• [Records for processing]
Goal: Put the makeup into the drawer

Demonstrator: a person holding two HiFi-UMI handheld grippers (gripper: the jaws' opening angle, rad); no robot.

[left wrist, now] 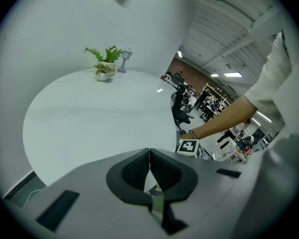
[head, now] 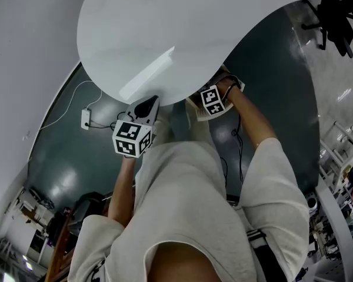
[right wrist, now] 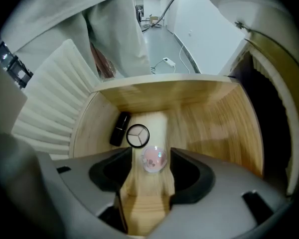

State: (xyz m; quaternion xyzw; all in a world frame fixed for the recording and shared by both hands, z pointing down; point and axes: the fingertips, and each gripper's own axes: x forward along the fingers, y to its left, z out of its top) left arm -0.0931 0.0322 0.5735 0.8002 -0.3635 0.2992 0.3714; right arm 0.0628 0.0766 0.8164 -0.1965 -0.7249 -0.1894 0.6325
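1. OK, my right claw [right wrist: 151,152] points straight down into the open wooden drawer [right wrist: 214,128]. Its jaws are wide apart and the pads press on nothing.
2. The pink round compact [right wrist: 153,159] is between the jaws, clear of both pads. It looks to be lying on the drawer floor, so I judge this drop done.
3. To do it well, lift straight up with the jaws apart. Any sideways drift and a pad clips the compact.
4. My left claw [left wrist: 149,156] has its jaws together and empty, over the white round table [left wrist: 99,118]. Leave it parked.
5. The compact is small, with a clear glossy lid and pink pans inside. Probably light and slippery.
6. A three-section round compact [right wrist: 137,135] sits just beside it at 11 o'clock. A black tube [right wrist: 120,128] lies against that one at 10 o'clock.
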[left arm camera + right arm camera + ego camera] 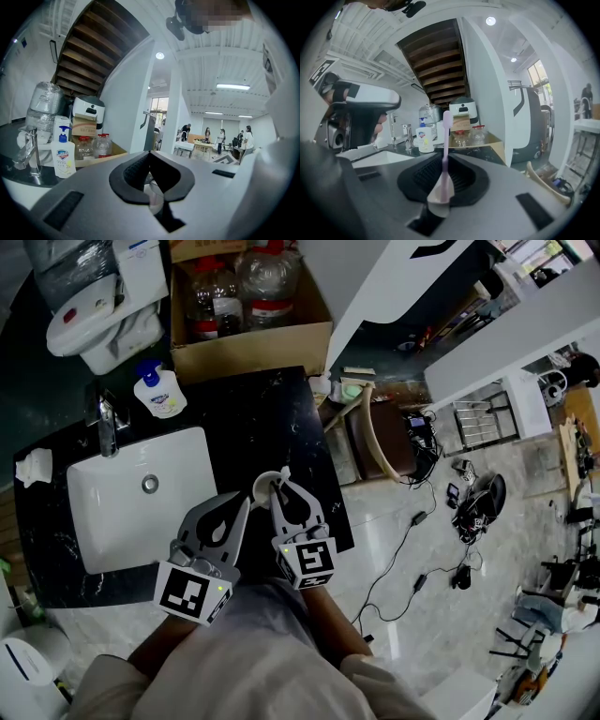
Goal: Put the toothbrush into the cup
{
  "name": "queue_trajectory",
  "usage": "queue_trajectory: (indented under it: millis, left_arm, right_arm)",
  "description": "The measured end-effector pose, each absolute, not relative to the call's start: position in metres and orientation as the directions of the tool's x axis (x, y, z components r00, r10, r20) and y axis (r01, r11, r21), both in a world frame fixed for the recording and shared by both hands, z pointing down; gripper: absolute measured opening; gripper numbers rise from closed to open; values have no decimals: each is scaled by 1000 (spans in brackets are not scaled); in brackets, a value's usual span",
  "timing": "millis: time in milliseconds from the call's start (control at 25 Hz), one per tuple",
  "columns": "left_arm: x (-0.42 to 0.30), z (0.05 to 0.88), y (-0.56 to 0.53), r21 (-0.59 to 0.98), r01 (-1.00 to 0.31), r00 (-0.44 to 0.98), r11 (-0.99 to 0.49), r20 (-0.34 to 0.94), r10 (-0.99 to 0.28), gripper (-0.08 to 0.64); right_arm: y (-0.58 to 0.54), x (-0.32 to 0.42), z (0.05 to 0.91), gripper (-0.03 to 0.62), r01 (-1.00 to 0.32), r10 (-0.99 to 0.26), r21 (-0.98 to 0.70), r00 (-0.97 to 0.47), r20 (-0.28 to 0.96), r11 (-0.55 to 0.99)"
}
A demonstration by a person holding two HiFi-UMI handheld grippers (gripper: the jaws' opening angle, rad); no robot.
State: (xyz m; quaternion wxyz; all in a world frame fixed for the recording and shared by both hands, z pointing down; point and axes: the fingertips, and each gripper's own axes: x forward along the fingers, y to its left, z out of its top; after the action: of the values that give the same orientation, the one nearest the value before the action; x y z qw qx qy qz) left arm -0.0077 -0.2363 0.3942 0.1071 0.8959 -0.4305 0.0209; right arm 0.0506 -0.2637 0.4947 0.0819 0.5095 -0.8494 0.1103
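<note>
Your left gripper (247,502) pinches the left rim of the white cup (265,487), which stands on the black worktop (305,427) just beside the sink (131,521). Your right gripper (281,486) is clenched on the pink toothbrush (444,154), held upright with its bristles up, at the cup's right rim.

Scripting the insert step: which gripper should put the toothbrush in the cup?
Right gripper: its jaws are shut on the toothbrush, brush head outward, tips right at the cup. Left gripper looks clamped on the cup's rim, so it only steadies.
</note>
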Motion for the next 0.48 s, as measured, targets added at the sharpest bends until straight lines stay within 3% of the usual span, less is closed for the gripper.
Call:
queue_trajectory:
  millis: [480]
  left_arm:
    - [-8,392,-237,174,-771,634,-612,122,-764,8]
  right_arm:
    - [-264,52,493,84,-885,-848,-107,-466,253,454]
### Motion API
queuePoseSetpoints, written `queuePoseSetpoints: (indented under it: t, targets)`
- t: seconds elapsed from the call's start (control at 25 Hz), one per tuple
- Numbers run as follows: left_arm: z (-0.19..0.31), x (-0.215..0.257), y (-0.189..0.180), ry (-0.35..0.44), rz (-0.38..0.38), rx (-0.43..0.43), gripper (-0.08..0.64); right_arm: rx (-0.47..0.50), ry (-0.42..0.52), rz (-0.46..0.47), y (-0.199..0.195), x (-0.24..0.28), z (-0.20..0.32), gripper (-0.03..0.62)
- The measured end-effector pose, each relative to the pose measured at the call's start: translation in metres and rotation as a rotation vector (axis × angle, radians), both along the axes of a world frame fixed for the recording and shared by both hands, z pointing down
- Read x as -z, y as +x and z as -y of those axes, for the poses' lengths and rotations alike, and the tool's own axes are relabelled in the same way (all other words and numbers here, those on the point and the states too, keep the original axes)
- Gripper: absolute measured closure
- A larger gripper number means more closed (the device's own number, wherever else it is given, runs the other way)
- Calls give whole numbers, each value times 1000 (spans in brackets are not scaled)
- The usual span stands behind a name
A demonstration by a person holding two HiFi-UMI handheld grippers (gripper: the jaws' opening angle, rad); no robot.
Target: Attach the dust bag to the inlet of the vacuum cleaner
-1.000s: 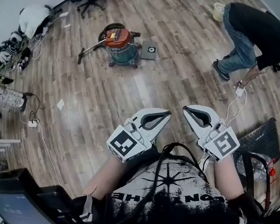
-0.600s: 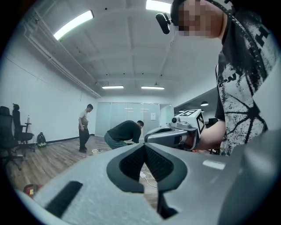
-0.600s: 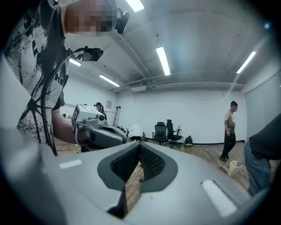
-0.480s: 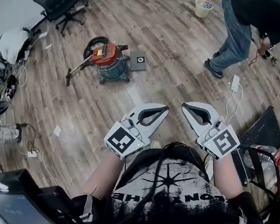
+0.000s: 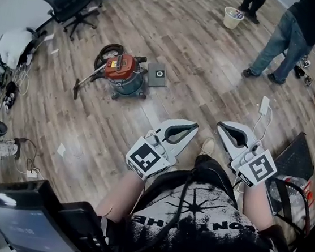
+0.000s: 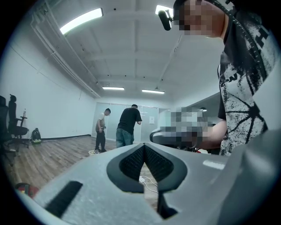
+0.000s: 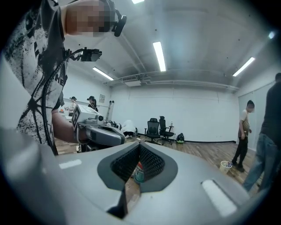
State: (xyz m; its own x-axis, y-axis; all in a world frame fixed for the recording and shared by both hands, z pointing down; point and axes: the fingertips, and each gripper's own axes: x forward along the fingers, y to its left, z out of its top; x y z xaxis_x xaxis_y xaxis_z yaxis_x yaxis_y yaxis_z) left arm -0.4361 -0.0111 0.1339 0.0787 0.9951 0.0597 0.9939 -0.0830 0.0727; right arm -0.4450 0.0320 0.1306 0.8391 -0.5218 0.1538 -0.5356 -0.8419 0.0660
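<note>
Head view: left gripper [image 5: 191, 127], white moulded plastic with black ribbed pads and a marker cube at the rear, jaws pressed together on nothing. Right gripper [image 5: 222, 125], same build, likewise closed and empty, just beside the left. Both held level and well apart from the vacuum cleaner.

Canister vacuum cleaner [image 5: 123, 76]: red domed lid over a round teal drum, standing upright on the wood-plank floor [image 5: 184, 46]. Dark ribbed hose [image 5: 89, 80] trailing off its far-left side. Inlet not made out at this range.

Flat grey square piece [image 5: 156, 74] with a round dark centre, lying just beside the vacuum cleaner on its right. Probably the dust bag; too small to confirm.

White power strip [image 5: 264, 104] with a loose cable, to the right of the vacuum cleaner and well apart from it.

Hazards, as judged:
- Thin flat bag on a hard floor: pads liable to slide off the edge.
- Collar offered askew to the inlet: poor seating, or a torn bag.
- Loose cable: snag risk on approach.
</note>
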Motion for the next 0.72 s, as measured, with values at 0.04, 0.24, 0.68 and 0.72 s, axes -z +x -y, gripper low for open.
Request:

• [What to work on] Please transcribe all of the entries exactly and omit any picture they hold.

• [Reply]
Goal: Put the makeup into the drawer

Demonstrator: a person holding two HiFi-UMI handheld grippers (gripper: the jaws' opening angle, rad); no robot.

[left wrist, now] 
[head, now] 
[right wrist, now] 

State: (xyz m; quaternion xyzw; all in a world frame fixed for the recording and shared by both hands, z pointing down; point and axes: the fingertips, and each gripper's own axes: x forward along the fingers, y to its left, z out of its top) left arm -0.0931 0.0322 0.5735 0.8002 -0.3635 0.2992 0.3714; right arm 0.0628 0.0766 0.8164 -0.1965 -0.7249 -0.1894 0.6325
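1. OK, my right claw [right wrist: 151,152] points straight down into the open wooden drawer [right wrist: 214,128]. Its jaws are wide apart and the pads press on nothing.
2. The pink round compact [right wrist: 153,159] is between the jaws, clear of both pads. It looks to be lying on the drawer floor, so I judge this drop done.
3. To do it well, lift straight up with the jaws apart. Any sideways drift and a pad clips the compact.
4. My left claw [left wrist: 149,156] has its jaws together and empty, over the white round table [left wrist: 99,118]. Leave it parked.
5. The compact is small, with a clear glossy lid and pink pans inside. Probably light and slippery.
6. A three-section round compact [right wrist: 137,135] sits just beside it at 11 o'clock. A black tube [right wrist: 120,128] lies against that one at 10 o'clock.
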[left arm camera + right arm camera + ego camera] 
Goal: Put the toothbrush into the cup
{
  "name": "queue_trajectory",
  "usage": "queue_trajectory: (indented under it: millis, left_arm, right_arm)",
  "description": "The measured end-effector pose, each absolute, not relative to the call's start: position in metres and orientation as the directions of the tool's x axis (x, y, z components r00, r10, r20) and y axis (r01, r11, r21), both in a world frame fixed for the recording and shared by both hands, z pointing down; gripper: absolute measured opening; gripper numbers rise from closed to open; values have no decimals: each is scaled by 1000 (spans in brackets are not scaled); in brackets, a value's usual span",
  "timing": "millis: time in milliseconds from the call's start (control at 25 Hz), one per tuple",
  "columns": "left_arm: x (-0.42 to 0.30), z (0.05 to 0.88), y (-0.56 to 0.53), r21 (-0.59 to 0.98), r01 (-1.00 to 0.31), r00 (-0.44 to 0.98), r11 (-0.99 to 0.49), r20 (-0.34 to 0.94), r10 (-0.99 to 0.28), gripper (-0.08 to 0.64); right_arm: y (-0.58 to 0.54), x (-0.32 to 0.42), z (0.05 to 0.91), gripper (-0.03 to 0.62), r01 (-1.00 to 0.32), r10 (-0.99 to 0.26), r21 (-0.98 to 0.70), r00 (-0.97 to 0.47), r20 (-0.28 to 0.96), r11 (-0.55 to 0.99)"
}
A demonstration by a person holding two HiFi-UMI handheld grippers (gripper: the jaws' opening angle, rad); no robot.
State: (xyz m; quaternion wxyz; all in a world frame fixed for the recording and shared by both hands, z pointing down; point and axes: the fingertips, and each gripper's own axes: x forward along the fingers, y to its left, z out of its top; after the action: of the values that give the same orientation, the one nearest the value before the action; x y z qw qx qy qz) left arm -0.0077 -0.2363 0.3942 0.1071 0.8959 -0.4305 0.0209; right arm 0.0506 -0.2637 0.4947 0.0819 0.5095 -0.8494 0.1103
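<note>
Your left gripper (247,502) pinches the left rim of the white cup (265,487), which stands on the black worktop (305,427) just beside the sink (131,521). Your right gripper (281,486) is clenched on the pink toothbrush (444,154), held upright with its bristles up, at the cup's right rim.

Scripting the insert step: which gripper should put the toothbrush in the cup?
Right gripper: its jaws are shut on the toothbrush, brush head outward, tips right at the cup. Left gripper looks clamped on the cup's rim, so it only steadies.
</note>
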Motion for the next 0.48 s, as measured, targets added at the sharpest bends until straight lines stay within 3% of the usual span, less is closed for the gripper.
Call:
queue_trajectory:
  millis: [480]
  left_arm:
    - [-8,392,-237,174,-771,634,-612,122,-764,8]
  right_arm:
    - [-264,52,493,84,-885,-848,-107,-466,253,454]
### Motion API
queuePoseSetpoints, written `queuePoseSetpoints: (indented under it: t, targets)`
- t: seconds elapsed from the call's start (control at 25 Hz), one per tuple
- Numbers run as follows: left_arm: z (-0.19..0.31), x (-0.215..0.257), y (-0.189..0.180), ry (-0.35..0.44), rz (-0.38..0.38), rx (-0.43..0.43), gripper (-0.08..0.64); right_arm: rx (-0.47..0.50), ry (-0.42..0.52), rz (-0.46..0.47), y (-0.199..0.195), x (-0.24..0.28), z (-0.20..0.32), gripper (-0.03..0.62)
- The measured end-effector pose, each relative to the pose measured at the call's start: translation in metres and rotation as a rotation vector (axis × angle, radians), both along the axes of a world frame fixed for the recording and shared by both hands, z pointing down
- Read x as -z, y as +x and z as -y of those axes, for the poses' lengths and rotations alike, and the tool's own axes are relabelled in the same way (all other words and numbers here, those on the point and the states too, keep the original axes)
- Gripper: absolute measured closure
- A larger gripper number means more closed (the device's own number, wherever else it is given, runs the other way)
- Calls give whole numbers, each value times 1000 (spans in brackets are not scaled)
- The usual span stands behind a name
A demonstration by a person holding two HiFi-UMI handheld grippers (gripper: the jaws' opening angle, rad); no robot.
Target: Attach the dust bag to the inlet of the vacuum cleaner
-1.000s: 
-0.600s: 
-0.600s: 
-0.480s: 
+0.000s: 
+0.000s: 
+0.000s: 
State: (xyz m; its own x-axis, y-axis; all in a world frame fixed for the recording and shared by both hands, z pointing down; point and axes: the fingertips, and each gripper's own axes: x forward along the fingers, y to its left, z out of its top; x y z xaxis_x xaxis_y xaxis_z yaxis_x yaxis_y yaxis_z) left arm -0.4361 -0.0111 0.1339 0.0787 0.9951 0.0597 0.9939 -0.0830 0.0727; right arm -0.4450 0.0320 0.1306 0.8391 -0.5218 0.1538 -0.5356 -0.8419 0.0660
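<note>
Head view: left gripper [image 5: 191, 127], white moulded plastic with black ribbed pads and a marker cube at the rear, jaws pressed together on nothing. Right gripper [image 5: 222, 125], same build, likewise closed and empty, just beside the left. Both held level and well apart from the vacuum cleaner.

Canister vacuum cleaner [image 5: 123, 76]: red domed lid over a round teal drum, standing upright on the wood-plank floor [image 5: 184, 46]. Dark ribbed hose [image 5: 89, 80] trailing off its far-left side. Inlet not made out at this range.

Flat grey square piece [image 5: 156, 74] with a round dark centre, lying just beside the vacuum cleaner on its right. Probably the dust bag; too small to confirm.

White power strip [image 5: 264, 104] with a loose cable, to the right of the vacuum cleaner and well apart from it.

Hazards, as judged:
- Thin flat bag on a hard floor: pads liable to slide off the edge.
- Collar offered askew to the inlet: poor seating, or a torn bag.
- Loose cable: snag risk on approach.
</note>
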Motion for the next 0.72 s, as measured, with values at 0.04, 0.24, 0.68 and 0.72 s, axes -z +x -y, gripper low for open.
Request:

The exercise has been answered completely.